Let's start by proving that statement (1) implies statement (2).

Assume that d is both homogeneous and translation invariant. We aim to show that there exists exactly one norm∥⋅∥ on W such that d(x,y)=∥x−y∥ for all x,y∈W.

Define the norm ∥x∥:=d(x,0) for all x∈W, where 0 is the zero vector in W.

First, we need to show that this norm is well-defined, meaning it satisfies the properties of a norm:

∥x∥≥0 for all x∈W: This follows from the non-negativity of the metric d.

∥x∥=0 if and only if x=0: This follows from the properties of the metric d.

∥λx∥=∣λ∣∥x∥ for all x∈W and λ∈R: This follows from the homogeneity property of the metric d.

∥x+y∥≤∥x∥+∥y∥ for all x,y∈W: This follows from the triangle inequality property of the metric d.

Now, we need to show that any norm induced by d satisfies the condition

d(x,y)=∥x−y∥ for all x,y∈W.

Let ∥⋅∥′ be any norm on W such that d(x,y)=∥x−y∥′ for all x,y∈W.

Consider ∥x∥′=∥x−0∥′=d(x,0)=∥x∥ for all x∈W,

where we have used the translation invariance property of d.
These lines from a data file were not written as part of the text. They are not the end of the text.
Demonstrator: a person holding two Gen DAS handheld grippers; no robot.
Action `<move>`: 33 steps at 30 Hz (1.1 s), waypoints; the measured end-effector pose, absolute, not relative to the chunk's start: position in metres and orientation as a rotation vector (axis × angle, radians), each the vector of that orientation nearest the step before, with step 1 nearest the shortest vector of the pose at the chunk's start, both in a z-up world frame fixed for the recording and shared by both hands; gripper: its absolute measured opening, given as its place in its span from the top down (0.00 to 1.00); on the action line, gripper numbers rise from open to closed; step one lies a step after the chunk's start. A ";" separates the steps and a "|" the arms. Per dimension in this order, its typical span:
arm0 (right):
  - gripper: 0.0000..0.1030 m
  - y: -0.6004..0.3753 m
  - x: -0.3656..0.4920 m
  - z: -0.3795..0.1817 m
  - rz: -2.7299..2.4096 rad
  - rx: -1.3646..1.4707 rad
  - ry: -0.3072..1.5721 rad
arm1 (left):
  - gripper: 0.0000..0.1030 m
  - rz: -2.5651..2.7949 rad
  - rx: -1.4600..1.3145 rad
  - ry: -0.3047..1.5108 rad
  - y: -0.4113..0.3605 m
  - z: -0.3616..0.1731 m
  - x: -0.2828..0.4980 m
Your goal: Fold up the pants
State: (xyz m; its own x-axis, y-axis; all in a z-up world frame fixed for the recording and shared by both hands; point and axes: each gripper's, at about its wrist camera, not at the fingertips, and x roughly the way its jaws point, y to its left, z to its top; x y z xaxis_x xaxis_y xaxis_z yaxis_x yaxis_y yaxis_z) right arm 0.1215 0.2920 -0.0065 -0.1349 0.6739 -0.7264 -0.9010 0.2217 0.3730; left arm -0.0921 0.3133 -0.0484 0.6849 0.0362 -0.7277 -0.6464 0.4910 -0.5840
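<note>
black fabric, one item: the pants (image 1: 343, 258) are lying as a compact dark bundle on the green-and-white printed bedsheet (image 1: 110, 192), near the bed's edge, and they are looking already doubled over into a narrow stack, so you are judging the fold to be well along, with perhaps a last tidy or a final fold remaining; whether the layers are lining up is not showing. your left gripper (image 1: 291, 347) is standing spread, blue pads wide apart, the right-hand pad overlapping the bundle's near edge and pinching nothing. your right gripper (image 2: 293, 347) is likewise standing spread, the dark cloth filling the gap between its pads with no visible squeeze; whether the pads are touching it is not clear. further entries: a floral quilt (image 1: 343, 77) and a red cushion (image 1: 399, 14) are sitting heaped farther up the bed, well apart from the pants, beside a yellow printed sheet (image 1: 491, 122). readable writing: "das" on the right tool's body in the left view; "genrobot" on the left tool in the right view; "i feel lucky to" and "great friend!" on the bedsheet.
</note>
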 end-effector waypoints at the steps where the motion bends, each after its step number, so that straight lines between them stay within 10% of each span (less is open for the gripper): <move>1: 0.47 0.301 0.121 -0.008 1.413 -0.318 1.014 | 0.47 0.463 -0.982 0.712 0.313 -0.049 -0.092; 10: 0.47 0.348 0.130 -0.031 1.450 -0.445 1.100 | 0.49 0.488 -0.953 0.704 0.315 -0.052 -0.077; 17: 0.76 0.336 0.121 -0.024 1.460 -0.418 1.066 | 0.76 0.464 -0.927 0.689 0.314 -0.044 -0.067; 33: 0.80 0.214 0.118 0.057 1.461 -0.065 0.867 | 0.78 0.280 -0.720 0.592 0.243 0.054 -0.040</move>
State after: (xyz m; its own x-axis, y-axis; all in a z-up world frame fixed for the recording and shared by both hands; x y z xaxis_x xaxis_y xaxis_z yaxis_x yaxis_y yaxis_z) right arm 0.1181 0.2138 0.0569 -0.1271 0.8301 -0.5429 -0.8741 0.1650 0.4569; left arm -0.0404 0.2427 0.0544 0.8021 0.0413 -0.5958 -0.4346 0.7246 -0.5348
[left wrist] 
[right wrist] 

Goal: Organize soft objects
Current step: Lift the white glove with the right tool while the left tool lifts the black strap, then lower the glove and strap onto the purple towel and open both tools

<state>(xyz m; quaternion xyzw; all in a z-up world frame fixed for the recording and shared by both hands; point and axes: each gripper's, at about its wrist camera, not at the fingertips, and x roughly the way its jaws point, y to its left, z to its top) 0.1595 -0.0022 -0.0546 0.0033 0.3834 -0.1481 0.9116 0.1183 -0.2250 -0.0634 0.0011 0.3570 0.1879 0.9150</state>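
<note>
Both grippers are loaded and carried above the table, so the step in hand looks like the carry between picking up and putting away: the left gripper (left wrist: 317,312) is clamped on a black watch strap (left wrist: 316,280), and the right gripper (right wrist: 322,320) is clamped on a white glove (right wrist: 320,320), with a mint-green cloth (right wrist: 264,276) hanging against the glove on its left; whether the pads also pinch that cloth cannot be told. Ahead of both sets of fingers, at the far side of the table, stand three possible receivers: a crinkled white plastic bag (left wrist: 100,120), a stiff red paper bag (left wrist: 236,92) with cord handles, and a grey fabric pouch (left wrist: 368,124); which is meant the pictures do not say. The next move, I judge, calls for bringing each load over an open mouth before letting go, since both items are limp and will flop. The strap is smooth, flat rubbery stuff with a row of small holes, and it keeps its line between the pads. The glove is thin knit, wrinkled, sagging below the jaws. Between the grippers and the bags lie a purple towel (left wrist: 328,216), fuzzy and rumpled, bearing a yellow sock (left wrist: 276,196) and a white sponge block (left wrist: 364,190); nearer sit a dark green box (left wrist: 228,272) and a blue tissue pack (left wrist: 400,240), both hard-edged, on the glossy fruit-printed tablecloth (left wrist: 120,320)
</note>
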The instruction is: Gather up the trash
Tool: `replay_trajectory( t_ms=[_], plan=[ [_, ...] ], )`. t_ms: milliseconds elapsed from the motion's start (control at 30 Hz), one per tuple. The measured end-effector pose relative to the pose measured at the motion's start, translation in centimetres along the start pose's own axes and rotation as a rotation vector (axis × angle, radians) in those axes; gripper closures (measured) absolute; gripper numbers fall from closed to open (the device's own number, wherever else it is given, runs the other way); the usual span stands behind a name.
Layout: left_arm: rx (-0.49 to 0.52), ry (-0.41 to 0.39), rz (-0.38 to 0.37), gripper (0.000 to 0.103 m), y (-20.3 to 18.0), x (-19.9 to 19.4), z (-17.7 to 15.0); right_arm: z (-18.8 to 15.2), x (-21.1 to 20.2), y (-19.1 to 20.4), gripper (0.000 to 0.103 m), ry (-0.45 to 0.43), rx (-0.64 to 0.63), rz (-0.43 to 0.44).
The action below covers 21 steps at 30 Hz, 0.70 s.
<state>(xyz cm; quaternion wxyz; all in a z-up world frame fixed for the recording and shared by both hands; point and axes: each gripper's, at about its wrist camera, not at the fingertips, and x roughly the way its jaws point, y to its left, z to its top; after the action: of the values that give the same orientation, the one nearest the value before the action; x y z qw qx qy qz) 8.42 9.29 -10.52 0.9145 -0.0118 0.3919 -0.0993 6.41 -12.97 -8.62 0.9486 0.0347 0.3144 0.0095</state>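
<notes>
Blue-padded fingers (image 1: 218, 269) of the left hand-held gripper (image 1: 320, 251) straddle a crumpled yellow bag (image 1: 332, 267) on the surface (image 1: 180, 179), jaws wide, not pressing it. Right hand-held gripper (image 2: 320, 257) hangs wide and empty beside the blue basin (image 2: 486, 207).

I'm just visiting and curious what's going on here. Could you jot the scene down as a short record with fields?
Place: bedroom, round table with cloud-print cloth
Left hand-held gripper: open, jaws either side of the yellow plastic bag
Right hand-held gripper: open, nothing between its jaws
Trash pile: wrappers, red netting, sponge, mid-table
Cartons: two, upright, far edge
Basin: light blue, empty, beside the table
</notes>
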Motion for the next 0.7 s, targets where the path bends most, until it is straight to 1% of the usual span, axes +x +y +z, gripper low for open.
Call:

Hence, ∥⋅∥′=∥⋅∥, and there is exactly one norm ∥⋅∥ on W such that the metric induced by this norm with d agrees.

Now, let's prove that statement (2) implies statement (1).

Assume that there exists exactly one norm ∥⋅∥ on W such that the metric induced by this norm with d agrees. We aim to show that d is both homogeneous and translation invariant.

Let ∥⋅∥ be the unique norm satisfying d(x,y)=∥x−y∥ for all x,y∈W.

Homogeneity: For any λ∈R and x,y∈W, we have:

d(λx,λy)=∥λx−λy∥=∣λ∣∥x−y∥=∣λ∣d(x,y)

Translation invariance: For any x,y,z∈W, we have:

d(x+z,y+z)=∥(x+z)−(y+z)∥=∥x−y∥=d(x,y)

Therefore, we have shown that statement (2) implies statement (1).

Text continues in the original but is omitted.